THE CIRCUS COMES TO TOWN

Galina Stolyarova
05.27.2010
tol.org

Many young Russians now automatically scorn anything the authorities take pride in – like Nikita Mikhalkov's officially-blessed new war film

ST. PETERSBURG – Local authorities across Russia are putting the patriotism of the people to the test. They are asking Russians to spend 75 rubles – and three hours of their time – to go to the cinema and watch "The Ultimate Film about the Great War."

The movie in question is directed by Nikita Mikhalkov, and it's a sequel to his gloomy 1994 Oscar-winning epic of the pre-war Stalin years, Burnt by the Sun.

In the new film, Burnt by the Sun 2. Exodus, the action moves on to the Nazi invasion of the Soviet Union. Mikhalkov also stars as a purged Red Army general, Kotov, while his daughter Nadezhda is cast as a nurse. The film was released with great pomp ahead of celebrations of the 65th anniversary of the end of World War II, and had its premiere at the Kremlin.

The $55 million film took 10 years to complete, but the promotion campaign began well before the premiere. In April, as anniversary festivities approached, the PR drive reached its peak. According to the Moscow-based political analysis center Medialogia, either Mikhalkov himself or information about his film appeared at least five times a day on nationwide television channels in the month of April. Often these appearances were in the guise of news.

Last year, Culture Minister Aleksandr Avdeyev announced a state-sponsored plan to fund worthy films to counteract what he called a "devastating lack of patriotism." With the release of Mikhalkov's new big-budget film, backed by state-run television and lauded by politicians, we are getting an idea of what the authorities want.

With scenes such as a Nazi pilot defecating out of his plane over Russian territory and numerous close-ups of mangled arms, legs and other body parts, the film serves as a compelling realization of the Kremlin-approved view of the war. It is the inhuman face of the war that Mikhalkov has portrayed, without telling human stories. Rather than eliciting compassion, the film was apparently meant to provoke hatred.

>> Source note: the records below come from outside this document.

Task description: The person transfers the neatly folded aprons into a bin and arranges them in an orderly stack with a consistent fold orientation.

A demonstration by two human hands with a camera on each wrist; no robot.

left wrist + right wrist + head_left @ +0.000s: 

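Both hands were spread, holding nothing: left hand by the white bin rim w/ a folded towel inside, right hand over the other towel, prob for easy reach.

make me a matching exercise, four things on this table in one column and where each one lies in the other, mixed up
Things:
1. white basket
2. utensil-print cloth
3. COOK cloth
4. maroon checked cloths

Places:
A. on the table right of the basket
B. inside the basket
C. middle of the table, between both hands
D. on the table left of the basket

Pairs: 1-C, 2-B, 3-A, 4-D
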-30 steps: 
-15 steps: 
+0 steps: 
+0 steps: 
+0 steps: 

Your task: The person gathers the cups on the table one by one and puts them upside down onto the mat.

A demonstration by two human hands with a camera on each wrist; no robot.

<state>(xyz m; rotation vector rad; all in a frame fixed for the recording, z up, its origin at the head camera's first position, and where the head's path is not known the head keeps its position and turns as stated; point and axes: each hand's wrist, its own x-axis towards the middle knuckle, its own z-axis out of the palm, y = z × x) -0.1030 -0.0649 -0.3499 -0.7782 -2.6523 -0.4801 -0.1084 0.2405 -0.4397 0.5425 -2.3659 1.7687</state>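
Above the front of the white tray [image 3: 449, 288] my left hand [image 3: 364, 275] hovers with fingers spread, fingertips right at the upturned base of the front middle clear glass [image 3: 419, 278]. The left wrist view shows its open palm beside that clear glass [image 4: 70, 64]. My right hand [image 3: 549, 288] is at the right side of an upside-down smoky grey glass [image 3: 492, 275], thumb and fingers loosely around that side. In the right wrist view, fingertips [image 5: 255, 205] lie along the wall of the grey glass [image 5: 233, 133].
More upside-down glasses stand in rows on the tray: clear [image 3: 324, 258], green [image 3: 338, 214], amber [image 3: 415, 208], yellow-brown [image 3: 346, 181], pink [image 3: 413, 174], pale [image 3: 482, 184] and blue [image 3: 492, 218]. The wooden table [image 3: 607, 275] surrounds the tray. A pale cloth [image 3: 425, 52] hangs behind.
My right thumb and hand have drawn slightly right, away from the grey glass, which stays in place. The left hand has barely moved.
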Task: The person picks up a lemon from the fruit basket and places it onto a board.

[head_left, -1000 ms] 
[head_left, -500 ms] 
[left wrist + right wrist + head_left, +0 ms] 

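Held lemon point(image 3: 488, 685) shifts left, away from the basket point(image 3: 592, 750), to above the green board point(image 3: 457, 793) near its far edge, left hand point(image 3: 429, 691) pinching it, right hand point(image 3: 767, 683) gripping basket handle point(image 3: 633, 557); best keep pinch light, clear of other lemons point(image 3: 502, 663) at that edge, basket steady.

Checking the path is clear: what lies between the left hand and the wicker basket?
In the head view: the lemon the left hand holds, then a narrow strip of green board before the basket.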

Now schoolchildren, soldiers, and public employees in many parts of the country, from Moscow to Vladivostok, are being told to get busy buying their cinema tickets. And although there has not been an official and open call for such a campaign, authorities in a number of regions have been orchestrating group outings to see the movie.

They appear to have taken on board the message of Vladimir Medinsky, deputy head of the Central Executive Committee of the United Russia party, who said the film is "a must-see" and that "it must receive state support for its promotion across the country." Clearly, this is the image of the war that the Russian government wishes to project to those it governs.

Mikhalkov, who is admired by Prime Minister Vladimir Putin, comes from a family that has catered to the authorities for decades. A talent for pleasing his political masters must run in Mikhalkov's genes. The director's father, poet Sergei Mikhalkov, wrote the text for the Soviet anthem. The anthem was dropped after the collapse of the Soviet Union, but when Putin became President he reinstated it. And he gave the elderly poet the job of rewriting the words.

Using the cinema as a propaganda tool has been popular since the times of Bolshevik leader Vladimir Lenin. Attributed to Lenin is the famous assertion that "the cinema is the most important of all the arts for us." However, Lenin's dictum is almost always quoted in that abbreviated and inaccurate version. Which is no wonder, because it reads in full: "As long as people are illiterate, of all the arts, the cinema and the circus are the most important for us."

The cinema indeed has a mighty potential for brainwashing. What is alarming is that nothing is being done to fight the political illiteracy of the Russian people. Worse, by feeding audiences with what one film critic described as "war comics promoted as a super-realistic war drama," the authorities are provoking an adverse reaction.

So perhaps we should not be surprised that Burnt by the Sun 2 has so far played to near-empty halls, with box office receipts of just $2.5 million from its opening weekend. The Russian blogosphere has been boiling with scathing comments.

"My son is in the eighth grade in a Stavropol school. Yesterday they were forced to see the dreaded Mikhalkov film," writes one blogger. "When my son protested he was told he will have to move to a new school."

"My daughter came home shivering with horror; the film made her sick," a Muscovite complains. "She told me that the teacher sympathized with them having to watch it but made it clear that the class had to obey as the decision was made well above the teacher's head."

With the Mikhalkov epic commemorating Nazi barbarity and Soviet martyrdom, the value of the defeat Russia inflicted on Hitler is being dismissed by children who are forced to watch this film and ingest its excessive propaganda. Patriotism is the love of one's native country. The PR gurus behind the promotion campaign for Burnt by the Sun 2 and the school directors who order their pupils to watch Mikhalkov's film fail to understand one simple truth: Love cannot be forced. It is a lesson they seem a long way from learning.